Ireland Financial News – Mortgages & Banking

All about Mortgages & Banking in Ireland

 Houses prices in Ireland fell by 9.1% last year.

The House Price Index, published by the ESRI and Permanent TSB, indicates that the biggest prices drops were in commuter counties surrounding Dublin.

House prices were down 16.8% in these regions in 2008.

  Permanent TSB says houses prices now are where they were in the middle of 2005 and it is thought houses prices in 2009 will fall by a further 10%.

It says the market will not recover until the economic situation in Ireland significantly improves.

David Duffy of the ESRI says that is unlikely to happen until 2010.

The fall in Dublin commuter counties was the largest fall recorded – with houses in Dublin down almost 12% and just over 10% for houses outside Dublin.

The national average house price for first time buyers was down 14% last year; that is more than double the decline seen in 2007.

Niall O’Grady of Permanent TSB says the last two years have seen a rate of decline as high as 17%.

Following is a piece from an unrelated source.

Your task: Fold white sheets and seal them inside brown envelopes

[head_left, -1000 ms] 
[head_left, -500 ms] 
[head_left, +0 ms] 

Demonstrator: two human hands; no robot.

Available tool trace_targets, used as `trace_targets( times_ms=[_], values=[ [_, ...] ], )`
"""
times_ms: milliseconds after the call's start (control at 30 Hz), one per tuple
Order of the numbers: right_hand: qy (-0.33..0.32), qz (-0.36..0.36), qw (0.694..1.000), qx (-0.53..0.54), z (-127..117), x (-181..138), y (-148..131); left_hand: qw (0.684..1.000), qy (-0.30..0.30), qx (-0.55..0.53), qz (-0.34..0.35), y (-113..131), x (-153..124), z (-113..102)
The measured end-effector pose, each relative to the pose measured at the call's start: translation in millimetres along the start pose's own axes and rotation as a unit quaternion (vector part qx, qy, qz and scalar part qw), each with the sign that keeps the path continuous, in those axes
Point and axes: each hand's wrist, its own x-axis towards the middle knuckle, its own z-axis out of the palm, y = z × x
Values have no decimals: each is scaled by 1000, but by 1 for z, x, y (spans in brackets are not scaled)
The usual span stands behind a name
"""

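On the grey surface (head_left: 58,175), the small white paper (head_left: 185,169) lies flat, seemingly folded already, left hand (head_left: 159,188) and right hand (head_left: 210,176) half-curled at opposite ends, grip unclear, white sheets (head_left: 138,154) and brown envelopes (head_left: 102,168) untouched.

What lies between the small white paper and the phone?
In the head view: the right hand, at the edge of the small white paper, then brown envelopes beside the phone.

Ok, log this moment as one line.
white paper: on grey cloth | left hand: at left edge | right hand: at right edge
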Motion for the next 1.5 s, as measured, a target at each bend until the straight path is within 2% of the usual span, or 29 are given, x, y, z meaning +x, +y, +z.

He says that trend is likely to continue for at least the remainder of the year.

The Permanent TSB/ESRI index is based on actual transaction prices and not market valuations and other indicators.

The organisations say it is more reflective of the reality of the housing market.

 The Central Bank says it expects the economy to contract by 4.7% this year, as Ireland continues to be impacted by global recession and falling demand.

In its latest economic forecast, the Central Bank says the contraction will lead to significant job losses with 100,000 fewer people working by the end of the year.

The bank says unpalatable short-term measures are needed if the economy is to stabilise in 2010.

In one of the most negative outlooks published so far, the bank says the contraction in the economy this year will more than cancel out growth the economy enjoyed in the boom year of 2007.

In the housing market, blamed for many of the ills, the Central Bank says completions could fall to as low as 22,000 units this year compared to 52,000 last year, despite their being more affordable.

Last year saw the first drop in employment in many years. The trend is set to accelerate and assuming some emigration, unemployment is likely to average 9.4% of the labour force this year.

However, it believes Ireland has the potential to grow strongly again if productivity can be improved but the potential is not a given and the Central Bank says unpalatable measures are needed.

The bank says the largest item of government expenditure, the public sector pay bill, is ‘beyond the scope of current resources’.

It says the public sector needs to use its purchasing power to drive hard bargains with the services sector.

The central bank suggests reducing tax avoidance schemes and imposing user charges for public services.

It describes Ireland as unusual in not applying an annual residential property tax.